An upcoming reckless and predatory lending case, which will be heard in March, could lead to a class action, it said.

“We think that it’s only a matter of time before Capitec’s financials and business unravel, with macro headwinds creating an exponential risk of default and bankruptcy.”

Andre du Plessis, Capitec’s chief financial officer, told Bloomberg News: “It’s very surprising that someone writes a report who knows nothing about us… There’s a total lack of understanding of what we do. We don’t make fees on rescheduled loans.”

This was akin to an “Enron response”, said Viceroy founder Fraser Perring, referring to the American energy company that declared bankruptcy in 2001.

“PR [public relations] and roadshows mean nothing about the performance of a company,” Perring said in an interview with Bloomberg TV in London.

He confirmed that Viceroy was short the stock. “I assume I have made money [on Capitec’s share price fall], but our motive is not only short-term profit; we take a long-term position. In essence we consider Capitec uninvestable.”

You can download the Viceroy Research report here.

Capitec responds:

Capitec CEO Gerrie Fourie addressed the Viceroy report today, accusing the research company of not understanding the bank's business, getting its figures wrong, and publishing the report with a clear "profit motive" to push down Capitec's price. 

He noted that the SA Reserve Bank had put out a statement to say that bank's fundamentals were sound, and that Viceroy could have approached Capitec directly for more information. 

He said that Capitec employees have been unable to reconcile how Viceroy did their sums. 

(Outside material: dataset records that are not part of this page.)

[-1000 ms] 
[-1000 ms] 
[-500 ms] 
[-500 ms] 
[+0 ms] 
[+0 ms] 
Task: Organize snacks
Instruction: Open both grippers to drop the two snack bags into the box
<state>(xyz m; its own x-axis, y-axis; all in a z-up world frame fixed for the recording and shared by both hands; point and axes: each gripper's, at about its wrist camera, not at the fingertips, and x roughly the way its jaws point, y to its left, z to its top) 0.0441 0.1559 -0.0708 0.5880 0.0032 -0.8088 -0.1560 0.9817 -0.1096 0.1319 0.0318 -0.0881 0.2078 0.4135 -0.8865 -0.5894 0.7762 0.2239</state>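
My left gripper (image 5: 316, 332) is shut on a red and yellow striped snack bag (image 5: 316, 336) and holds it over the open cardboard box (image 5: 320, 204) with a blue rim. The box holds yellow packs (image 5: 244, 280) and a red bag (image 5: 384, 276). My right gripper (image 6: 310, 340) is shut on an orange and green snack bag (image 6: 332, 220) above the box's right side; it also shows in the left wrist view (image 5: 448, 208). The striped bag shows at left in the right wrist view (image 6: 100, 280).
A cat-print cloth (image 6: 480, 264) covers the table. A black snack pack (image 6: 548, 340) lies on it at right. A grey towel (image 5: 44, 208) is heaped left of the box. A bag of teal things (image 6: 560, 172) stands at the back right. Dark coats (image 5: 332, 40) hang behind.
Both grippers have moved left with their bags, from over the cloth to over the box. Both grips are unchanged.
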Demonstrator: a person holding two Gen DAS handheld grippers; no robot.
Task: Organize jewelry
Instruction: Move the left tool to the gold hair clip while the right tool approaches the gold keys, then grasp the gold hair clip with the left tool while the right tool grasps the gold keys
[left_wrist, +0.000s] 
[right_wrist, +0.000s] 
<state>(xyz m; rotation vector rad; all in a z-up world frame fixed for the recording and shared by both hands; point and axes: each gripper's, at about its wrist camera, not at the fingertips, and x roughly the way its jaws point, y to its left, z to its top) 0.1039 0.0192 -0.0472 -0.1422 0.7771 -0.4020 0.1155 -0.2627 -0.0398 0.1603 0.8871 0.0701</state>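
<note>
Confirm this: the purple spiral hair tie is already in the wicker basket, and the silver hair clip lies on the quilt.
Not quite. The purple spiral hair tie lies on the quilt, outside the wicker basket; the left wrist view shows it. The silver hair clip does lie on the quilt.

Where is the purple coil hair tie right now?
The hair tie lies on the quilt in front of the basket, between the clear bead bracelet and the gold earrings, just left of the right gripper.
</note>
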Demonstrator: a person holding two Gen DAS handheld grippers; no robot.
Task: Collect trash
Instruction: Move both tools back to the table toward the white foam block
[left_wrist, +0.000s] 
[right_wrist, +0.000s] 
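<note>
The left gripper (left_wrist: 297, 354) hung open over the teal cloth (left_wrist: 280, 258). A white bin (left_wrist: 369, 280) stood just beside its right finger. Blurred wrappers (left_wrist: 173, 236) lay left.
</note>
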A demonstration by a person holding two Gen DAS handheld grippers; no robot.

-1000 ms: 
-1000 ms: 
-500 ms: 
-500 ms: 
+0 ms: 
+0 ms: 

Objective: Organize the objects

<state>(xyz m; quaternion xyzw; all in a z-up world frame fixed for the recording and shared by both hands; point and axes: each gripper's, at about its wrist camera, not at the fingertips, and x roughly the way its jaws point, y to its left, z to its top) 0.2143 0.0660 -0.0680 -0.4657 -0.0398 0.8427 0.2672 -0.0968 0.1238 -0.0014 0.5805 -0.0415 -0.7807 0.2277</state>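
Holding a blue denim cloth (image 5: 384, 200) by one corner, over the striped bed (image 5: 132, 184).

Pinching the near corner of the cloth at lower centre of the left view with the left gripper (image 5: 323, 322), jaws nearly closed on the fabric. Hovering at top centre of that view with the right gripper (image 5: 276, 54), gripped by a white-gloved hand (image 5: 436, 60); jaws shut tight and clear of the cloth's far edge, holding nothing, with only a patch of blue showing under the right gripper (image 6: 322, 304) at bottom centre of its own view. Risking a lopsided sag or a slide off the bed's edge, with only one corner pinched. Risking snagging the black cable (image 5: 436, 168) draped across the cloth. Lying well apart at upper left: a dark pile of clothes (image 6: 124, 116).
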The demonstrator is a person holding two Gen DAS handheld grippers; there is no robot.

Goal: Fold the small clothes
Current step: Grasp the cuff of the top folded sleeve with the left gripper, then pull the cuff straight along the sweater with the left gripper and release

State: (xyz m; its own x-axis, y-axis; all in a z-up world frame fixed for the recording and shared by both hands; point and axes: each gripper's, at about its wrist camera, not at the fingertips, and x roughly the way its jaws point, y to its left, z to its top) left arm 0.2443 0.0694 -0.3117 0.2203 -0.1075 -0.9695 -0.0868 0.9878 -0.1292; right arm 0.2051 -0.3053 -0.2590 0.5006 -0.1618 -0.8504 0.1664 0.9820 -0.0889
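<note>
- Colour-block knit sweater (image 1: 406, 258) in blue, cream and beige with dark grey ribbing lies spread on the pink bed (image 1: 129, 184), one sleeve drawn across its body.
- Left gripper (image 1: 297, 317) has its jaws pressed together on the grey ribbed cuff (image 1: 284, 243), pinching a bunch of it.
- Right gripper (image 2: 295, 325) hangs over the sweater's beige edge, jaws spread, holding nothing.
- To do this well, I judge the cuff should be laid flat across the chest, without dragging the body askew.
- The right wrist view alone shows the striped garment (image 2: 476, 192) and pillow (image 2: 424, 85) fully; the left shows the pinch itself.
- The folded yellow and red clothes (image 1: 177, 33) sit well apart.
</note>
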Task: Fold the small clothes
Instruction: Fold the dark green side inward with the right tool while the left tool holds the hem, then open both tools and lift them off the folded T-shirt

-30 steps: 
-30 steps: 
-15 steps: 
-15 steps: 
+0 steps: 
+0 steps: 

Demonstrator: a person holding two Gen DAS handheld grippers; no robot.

The bank's share price, which had declined by 20% at noon, has since recovered. It was trading down 3% at 17:30. 

Capitec CEO Gerrie Fourie says the bank has been unable to reconcile how Viceroy Research came to the conclusion that it would have to write off R11bn in bad loans. 

The figure was one of the main points in the report that was released on Tuesday morning. 

"We can't reconcile it," he said at a media briefing on Tuesday. Fourie said as soon as the report was released on Tuesday morning, he tasked Capitec employees to try and find out how the sum was made. 

He said that Viceroy didn't disclose how they arrived at the sum. 

"Our people are still on it now," he said.